Zweibrücken Die Wochenend-Kolumne: Ich bin der Meinung, dass ...

Das war ein Hin und Her in den letzten Tagen. Kommen sie heute, oder dauert es doch bis Morgen? Sind sie gar schon im ehemaligen Terminal des Flughafens angekommen, und wir wissen es gar nicht? Die Spekulationen schossen ins Kraut, bis am Montagnachmittag die Probleme mit dem Trinkwasser – das Wasser stand monatelang in den Leitungen und es konnten sich Bakterien bilden – am Flughafen bekannt wurden. Und deswegen war klar, dass erst noch einige Laboruntersuchungen anstehen, bis man die Flüchtlinge dort guten Gewissens sicher einquartieren kann. Egal, wo man hinkommt, es dauert nicht lange, bis das Gespräch auf die Flüchtlinge kommt. Sie sind derzeit das bestimmende Thema. Gestern trafen nun die ersten mit Bussen am Flughafen ein. Sie wurden so abgeschirmt, dass sie außer den Helfern keiner zu Gesicht bekam. Ist das notwendig? Ginge es streng nach dem Asylgesetz, würde man sie im Stadtgebiet in den nächsten Wochen auch nicht sehen. Denn laut Gesetz dürfen sie die Stadt oder den Landkreis, auf dessen Gebiet sich die Erstaufnahmeeinrichtung befindet, nicht verlassen. Und die ehemalige Abflughalle befindet sich auf Contwiger Gemarkung, gehört also zum Landkreis.

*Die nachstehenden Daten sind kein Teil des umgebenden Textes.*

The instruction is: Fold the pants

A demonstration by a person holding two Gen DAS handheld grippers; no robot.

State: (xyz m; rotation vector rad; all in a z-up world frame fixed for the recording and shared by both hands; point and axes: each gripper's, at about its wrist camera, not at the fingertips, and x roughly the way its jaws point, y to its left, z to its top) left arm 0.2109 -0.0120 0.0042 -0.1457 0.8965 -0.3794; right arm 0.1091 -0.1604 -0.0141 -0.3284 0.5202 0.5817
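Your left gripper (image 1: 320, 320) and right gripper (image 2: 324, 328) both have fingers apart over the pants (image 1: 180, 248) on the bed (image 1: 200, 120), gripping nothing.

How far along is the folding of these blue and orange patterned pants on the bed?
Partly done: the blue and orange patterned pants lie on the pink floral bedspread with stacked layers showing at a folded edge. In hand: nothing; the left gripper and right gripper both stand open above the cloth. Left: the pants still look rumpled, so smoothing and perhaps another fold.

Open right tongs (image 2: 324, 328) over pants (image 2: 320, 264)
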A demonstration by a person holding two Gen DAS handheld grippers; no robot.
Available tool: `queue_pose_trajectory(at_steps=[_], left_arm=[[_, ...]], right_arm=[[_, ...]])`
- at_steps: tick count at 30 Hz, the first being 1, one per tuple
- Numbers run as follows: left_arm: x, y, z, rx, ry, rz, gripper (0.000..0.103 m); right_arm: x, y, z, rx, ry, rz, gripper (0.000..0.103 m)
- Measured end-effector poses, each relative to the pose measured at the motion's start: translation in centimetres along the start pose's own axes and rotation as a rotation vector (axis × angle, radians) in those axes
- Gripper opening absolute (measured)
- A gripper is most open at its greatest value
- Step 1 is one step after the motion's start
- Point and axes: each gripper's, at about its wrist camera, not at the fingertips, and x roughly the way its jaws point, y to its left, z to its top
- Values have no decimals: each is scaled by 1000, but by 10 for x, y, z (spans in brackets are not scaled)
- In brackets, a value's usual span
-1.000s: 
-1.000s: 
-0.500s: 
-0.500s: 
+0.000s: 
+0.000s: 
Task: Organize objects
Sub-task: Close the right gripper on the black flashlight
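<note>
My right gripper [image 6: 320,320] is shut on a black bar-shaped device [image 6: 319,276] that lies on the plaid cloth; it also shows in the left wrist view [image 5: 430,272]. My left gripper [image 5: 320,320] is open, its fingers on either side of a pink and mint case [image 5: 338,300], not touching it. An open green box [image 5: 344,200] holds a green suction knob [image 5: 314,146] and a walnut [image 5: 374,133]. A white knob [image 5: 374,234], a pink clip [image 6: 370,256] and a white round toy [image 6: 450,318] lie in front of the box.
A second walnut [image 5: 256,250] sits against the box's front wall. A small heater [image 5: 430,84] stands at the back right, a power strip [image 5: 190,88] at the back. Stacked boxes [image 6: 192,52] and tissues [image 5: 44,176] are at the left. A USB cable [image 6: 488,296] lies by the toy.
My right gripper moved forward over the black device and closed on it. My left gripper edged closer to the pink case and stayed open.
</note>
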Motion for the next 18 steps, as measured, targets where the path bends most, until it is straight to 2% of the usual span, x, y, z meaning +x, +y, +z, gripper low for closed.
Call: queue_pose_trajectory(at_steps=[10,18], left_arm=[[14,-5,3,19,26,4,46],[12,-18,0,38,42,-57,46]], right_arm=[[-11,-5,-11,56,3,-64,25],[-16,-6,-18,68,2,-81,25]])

Das hieße: Die Flüchtlinge dürften bis zur Entscheidung über ihren Asylantrag zwar nach Hornbach und Contwig oder gar nach Dahn und Hauenstein, aber nicht nach Zweibrücken. Und sie dürften sich nur in einem kleinen, abgegrenzten Bereich innerhalb des eingezäunten Flughafengeländes bewegen. Gingen sie nur ein paar Meter aus dem Vordereingang, stünden sie schon auf Zweibrücker Gemarkung. Und das wäre gesetzlich nicht erlaubt. Irrsinn! Gut, dass Stadt- und Kreisspitze nicht auf Paragrafen reiten und eine pragmatische Lösung gefunden haben. Ihr Willkommensgruß: Sie haben eine Vereinbarung unterzeichnet, dass sich die Flüchtlinge auch auf Zweibrücker Gemarkung aufhalten dürfen. Der Umwelt- und Servicebetrieb UBZ kann mit den Arbeiten zur Erweiterung der Deponie loslegen, nachdem die SGD Süd den Sofortvollzug angeordnet hat. Somit können die vorbereitenden Rodungsarbeiten im November beginnen, und der UBZ verliert kein komplettes Jahr. Damit kann auch der Bund für Umwelt- und Naturschutz (BUND), der gegen die Erweiterung klagt, kurzfristig leben. Allerdings sollte das Oberverwaltungsgericht dann zügig bis Mitte 2016 über die BUND-Klage entscheiden, bevor der UBZ mit der Abdichtung des neuen Deponieteils beginnt.